_To do:_
Print the listing below in full. Alter nothing.
:::::
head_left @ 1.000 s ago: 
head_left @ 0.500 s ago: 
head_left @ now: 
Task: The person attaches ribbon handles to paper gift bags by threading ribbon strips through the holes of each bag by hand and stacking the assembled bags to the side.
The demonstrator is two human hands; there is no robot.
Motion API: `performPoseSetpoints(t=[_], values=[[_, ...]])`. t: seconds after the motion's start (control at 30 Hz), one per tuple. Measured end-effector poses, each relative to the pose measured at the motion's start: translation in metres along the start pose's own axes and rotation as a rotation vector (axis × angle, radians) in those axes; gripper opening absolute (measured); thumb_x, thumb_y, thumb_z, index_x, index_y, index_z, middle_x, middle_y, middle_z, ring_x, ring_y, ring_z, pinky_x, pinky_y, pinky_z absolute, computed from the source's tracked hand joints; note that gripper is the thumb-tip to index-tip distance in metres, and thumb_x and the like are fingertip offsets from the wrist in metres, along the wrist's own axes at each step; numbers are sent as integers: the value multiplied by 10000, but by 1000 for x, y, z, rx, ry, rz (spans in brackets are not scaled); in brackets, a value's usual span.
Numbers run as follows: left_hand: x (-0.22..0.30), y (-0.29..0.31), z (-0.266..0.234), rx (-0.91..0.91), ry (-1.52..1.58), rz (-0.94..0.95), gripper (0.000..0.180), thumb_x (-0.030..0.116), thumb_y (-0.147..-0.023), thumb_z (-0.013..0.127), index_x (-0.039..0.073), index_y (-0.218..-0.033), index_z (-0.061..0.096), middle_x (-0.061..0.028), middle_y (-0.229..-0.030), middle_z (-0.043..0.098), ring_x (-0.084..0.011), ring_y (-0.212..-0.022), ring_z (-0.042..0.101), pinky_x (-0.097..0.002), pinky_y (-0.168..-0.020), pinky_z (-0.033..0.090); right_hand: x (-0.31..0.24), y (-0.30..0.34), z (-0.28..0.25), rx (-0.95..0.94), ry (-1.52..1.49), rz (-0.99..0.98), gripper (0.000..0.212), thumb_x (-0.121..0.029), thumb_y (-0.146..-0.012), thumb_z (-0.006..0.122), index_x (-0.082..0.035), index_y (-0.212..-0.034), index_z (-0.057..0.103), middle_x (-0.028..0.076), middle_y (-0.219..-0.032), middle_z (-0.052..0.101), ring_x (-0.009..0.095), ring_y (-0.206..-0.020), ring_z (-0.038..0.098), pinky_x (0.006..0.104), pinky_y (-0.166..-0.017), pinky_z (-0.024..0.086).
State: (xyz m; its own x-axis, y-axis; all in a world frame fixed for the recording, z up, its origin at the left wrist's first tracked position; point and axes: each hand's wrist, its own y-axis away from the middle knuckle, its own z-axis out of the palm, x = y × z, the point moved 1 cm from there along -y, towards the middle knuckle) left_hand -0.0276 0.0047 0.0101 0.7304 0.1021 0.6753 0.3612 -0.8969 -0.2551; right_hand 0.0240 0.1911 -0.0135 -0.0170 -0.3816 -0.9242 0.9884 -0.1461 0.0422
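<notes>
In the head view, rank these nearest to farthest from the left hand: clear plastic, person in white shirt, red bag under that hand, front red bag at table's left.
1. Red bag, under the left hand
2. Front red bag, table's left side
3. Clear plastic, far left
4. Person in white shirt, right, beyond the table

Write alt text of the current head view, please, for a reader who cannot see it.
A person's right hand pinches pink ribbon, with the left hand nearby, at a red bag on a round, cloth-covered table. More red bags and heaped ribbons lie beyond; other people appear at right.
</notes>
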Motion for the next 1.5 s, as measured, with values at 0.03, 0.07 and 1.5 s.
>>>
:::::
_Expected output:_
head_left @ 1.000 s ago: 
head_left @ 0.500 s ago: 
head_left @ now: 
Task: The person attaches ribbon handles to paper gift bags by threading ribbon strips through the holes of each bag by hand and stacking the assembled bags to the side.
The demonstrator is two human hands; there is no robot.
Motion API: `performPoseSetpoints(t=[_], values=[[_, ...]])`. t: seconds after the motion's start (control at 30 Hz), one per tuple. Measured end-effector poses, each relative to the pose measured at the motion's start: translation in metres along the start pose's own axes and rotation as a rotation vector (axis × angle, radians) in those axes; gripper opening absolute (measured); thumb_x, thumb_y, thumb_z, index_x, index_y, index_z, middle_x, middle_y, middle_z, ring_x, ring_y, ring_z, pinky_x, pinky_y, pinky_z absolute, computed from the source's tracked hand joints; note that gripper is the thumb-tip to index-tip distance in metres, and thumb_x and the like are fingertip offsets from the wrist in metres, along the wrist's own axes at each step; numbers are sent as integers: the value multiplied by 10000, but by 1000 for x, y, z, rx, ry, rz (spans in brackets are not scaled); in brackets, a value's usual span.
Numbers run as follows: left_hand: x (-0.22..0.30), y (-0.29..0.31), z (-0.266..0.234), rx (-0.91..0.91), ry (-1.52..1.58), rz (-0.94..0.95), gripper (0.000..0.180), thumb_x (-0.030..0.116), thumb_y (-0.147..-0.023), thumb_z (-0.013..0.127), index_x (-0.039..0.073), index_y (-0.218..-0.033), index_z (-0.061..0.096), middle_x (-0.061..0.028), middle_y (-0.229..-0.030), middle_z (-0.043..0.098), ring_x (-0.084..0.011), ring_y (-0.212..-0.022), ring_z (-0.042..0.101), pinky_x (-0.097..0.002), pinky_y (-0.168..-0.020), pinky_z (-0.033..0.090); right_hand: x (-0.31..0.24), y (-0.30..0.34), z (-0.28..0.25), rx (-0.95..0.94), ry (-1.52..1.49), rz (-0.99..0.98), gripper (0.000..0.212), thumb_x (-0.121..0.029), thumb_y (-0.146..-0.012), thumb_z (-0.006..0.122), index_x (-0.082..0.035), index_y (-0.212..-0.034), index_z (-0.057..0.103), middle_x (-0.028..0.076), middle_y (-0.219..-0.032), middle_z (-0.052..0.101), ring_x (-0.009..0.095), ring_y (-0.206..-0.020), ring_z (-0.038..0.098), pinky_x (0.006..0.104), pinky_y (-0.166..-0.017), pinky_z (-0.024..0.086).
State: (xyz m; its own x-axis, y-axis; all in a world frame fixed for the recording, z up, its origin at the left wrist's first tracked position; point and axes: each hand's wrist, its own y-axis away from the middle knuckle, its own z-axis out of the palm, x = y × z, the point moved 1 cm from there along -y, towards the middle knuckle) left_hand -0.0276 0.0047 0.0101 0.7304 0.1021 0.6753 0.3612 -0.8969 -0.2551; right_hand 0.0240 0.1911 -0.0135 -0.0170 -0.3816 -0.9242 0.9884 -0.1461 0.0422
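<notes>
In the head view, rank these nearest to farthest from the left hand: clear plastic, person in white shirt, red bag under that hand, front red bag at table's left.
1. Red bag, under the left hand
2. Front red bag, table's left side
3. Clear plastic, far left
4. Person in white shirt, right, beyond the table

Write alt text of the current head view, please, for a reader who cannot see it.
A person's right hand pinches pink ribbon, with the left hand nearby, at a red bag on a round, cloth-covered table. More red bags and heaped ribbons lie beyond; other people appear at right.
</notes>
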Motion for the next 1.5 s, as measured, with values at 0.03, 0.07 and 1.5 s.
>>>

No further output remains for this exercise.